Alongside that there has been a mushrooming in media activity, thousands of students are leaving colleges trained in filming and editing, hundreds of companies are offering on-line video services for businesses to promote themselves. In other words, all the pieces are in place.

We’ve been heavily involved with Notts TV for more than two years now. Nurturing the idea along slowly. First we had to convince the government that Nottingham should have a local tv station, then we had to convince them to grant us the licence.

Both objectives have been achieved and the attention now moves to the real business of tv, making great programmes and winning an audience.

I can’t speak for the other stations, but Notts TV is built on very strong foundations. On board in the consortium we have Confetti media, a well established training centre in music and video production that deals with thousands of students a year and has the resources to match. Nottingham Trent University, with its own broadcast journalism department. Nottingham Post, the newspaper which is immersed in the city with its team of expert journalists and the icing on the cake, Inclusive Digital, the production company run by Nigel Dacre, former editor of ITV News.
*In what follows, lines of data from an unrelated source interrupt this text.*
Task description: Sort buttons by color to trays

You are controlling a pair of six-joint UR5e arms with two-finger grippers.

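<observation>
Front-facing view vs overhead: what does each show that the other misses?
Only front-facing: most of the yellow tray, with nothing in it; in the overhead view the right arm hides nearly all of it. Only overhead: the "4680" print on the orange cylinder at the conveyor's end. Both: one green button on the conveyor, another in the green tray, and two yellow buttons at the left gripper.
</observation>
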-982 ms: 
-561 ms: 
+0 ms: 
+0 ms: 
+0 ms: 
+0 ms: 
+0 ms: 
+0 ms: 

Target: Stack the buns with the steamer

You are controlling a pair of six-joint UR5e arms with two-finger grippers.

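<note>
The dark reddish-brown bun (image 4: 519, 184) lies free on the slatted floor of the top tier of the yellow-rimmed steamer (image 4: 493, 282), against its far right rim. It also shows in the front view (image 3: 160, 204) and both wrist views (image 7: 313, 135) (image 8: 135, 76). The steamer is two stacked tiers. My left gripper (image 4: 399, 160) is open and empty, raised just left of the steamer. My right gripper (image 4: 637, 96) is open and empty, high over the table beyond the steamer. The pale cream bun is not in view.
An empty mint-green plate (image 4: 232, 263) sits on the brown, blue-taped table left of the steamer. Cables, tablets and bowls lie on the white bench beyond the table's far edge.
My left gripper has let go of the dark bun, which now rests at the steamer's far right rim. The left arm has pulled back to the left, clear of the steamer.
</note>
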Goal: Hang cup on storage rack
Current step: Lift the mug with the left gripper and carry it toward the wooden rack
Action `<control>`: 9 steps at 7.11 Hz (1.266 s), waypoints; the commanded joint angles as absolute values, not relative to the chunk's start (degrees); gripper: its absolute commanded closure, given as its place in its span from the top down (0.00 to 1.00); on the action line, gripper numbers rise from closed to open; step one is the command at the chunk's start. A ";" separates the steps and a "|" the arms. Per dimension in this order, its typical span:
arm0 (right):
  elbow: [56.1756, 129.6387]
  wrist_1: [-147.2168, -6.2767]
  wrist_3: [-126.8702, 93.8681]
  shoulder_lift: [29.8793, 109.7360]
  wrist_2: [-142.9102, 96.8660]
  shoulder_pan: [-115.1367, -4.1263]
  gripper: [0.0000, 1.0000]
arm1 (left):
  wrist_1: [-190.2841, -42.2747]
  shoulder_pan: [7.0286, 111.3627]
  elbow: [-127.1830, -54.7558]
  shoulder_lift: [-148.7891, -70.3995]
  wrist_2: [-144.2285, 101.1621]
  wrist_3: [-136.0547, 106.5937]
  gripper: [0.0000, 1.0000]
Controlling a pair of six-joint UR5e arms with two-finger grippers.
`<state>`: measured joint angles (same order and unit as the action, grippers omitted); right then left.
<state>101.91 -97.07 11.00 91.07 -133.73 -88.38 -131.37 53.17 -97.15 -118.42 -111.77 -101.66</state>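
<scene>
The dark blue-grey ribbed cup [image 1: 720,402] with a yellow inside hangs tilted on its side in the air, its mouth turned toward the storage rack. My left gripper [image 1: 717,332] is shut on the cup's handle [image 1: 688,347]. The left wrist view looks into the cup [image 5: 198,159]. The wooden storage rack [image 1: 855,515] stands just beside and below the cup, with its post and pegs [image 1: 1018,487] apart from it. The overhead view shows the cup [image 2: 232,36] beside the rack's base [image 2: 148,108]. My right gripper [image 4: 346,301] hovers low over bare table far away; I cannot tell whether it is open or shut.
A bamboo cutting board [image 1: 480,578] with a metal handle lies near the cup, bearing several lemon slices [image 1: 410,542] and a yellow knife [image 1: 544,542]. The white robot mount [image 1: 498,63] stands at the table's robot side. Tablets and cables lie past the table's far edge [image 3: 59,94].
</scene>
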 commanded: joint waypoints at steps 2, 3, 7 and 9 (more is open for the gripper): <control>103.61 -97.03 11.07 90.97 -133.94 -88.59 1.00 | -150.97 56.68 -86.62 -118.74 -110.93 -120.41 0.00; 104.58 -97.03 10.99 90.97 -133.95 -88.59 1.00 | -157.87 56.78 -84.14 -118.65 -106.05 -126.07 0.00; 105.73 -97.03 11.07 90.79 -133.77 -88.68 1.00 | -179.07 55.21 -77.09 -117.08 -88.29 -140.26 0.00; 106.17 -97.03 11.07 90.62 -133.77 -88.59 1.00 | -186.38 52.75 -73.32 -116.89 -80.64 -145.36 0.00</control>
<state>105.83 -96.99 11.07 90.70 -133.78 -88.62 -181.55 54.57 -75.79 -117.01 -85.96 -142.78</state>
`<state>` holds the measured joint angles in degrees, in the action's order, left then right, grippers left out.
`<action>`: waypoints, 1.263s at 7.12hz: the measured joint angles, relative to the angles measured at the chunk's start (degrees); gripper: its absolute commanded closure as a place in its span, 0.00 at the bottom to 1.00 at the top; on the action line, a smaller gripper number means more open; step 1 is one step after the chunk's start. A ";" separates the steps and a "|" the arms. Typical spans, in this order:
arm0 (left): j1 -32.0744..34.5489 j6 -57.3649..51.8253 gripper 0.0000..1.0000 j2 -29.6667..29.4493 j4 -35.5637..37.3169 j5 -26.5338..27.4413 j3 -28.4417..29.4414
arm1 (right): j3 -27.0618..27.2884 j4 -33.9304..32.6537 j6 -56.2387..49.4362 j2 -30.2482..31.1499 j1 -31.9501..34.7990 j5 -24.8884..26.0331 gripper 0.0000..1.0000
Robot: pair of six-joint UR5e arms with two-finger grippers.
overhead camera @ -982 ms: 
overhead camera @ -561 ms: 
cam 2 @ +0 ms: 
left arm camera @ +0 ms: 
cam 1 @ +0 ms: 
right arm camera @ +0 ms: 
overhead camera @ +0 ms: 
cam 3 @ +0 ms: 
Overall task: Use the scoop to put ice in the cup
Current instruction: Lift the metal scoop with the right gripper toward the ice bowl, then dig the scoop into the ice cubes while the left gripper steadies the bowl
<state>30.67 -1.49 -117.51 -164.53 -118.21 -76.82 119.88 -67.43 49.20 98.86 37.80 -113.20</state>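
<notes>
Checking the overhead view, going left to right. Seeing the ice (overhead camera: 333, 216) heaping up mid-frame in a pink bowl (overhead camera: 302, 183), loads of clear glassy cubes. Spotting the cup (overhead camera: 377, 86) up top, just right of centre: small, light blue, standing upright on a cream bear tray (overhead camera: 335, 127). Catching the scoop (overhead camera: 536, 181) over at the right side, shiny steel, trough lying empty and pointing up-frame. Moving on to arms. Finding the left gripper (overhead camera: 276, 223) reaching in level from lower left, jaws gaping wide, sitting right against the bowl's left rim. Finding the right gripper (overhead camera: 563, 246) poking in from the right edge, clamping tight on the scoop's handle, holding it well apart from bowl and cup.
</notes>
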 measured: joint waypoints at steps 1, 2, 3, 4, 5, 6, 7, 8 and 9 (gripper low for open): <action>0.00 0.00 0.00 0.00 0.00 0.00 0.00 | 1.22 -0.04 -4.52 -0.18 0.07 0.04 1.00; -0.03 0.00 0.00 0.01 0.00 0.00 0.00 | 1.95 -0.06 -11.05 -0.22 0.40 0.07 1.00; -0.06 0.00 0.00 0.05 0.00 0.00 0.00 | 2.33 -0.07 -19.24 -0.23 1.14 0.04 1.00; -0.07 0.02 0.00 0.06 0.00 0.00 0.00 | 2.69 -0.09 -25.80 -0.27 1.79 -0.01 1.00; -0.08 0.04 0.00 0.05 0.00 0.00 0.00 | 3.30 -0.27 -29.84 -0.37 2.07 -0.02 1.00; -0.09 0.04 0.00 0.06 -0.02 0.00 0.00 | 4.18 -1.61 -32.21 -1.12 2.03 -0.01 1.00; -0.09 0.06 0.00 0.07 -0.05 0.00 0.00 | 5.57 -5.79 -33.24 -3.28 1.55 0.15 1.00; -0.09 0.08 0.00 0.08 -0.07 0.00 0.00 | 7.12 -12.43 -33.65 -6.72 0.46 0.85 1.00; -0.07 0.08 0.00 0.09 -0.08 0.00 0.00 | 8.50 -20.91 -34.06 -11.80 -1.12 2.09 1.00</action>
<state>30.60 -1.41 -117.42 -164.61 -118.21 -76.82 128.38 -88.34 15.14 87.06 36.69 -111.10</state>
It’s a pretty formidable line up and I can’t really think of anything that’s missing.

We’re all working behind the scenes now in long meetings and producing pilot shows in time for April. We’ve just advertised our first job, Launch Editor, and more adverts for video journalists and technical staff will soon follow.

For years it seemed like we would never get to this stage, but as staff join, transmission links are joined up and programmes are finalised, we can finally say “Notts TV, coming to a television near you, soon!”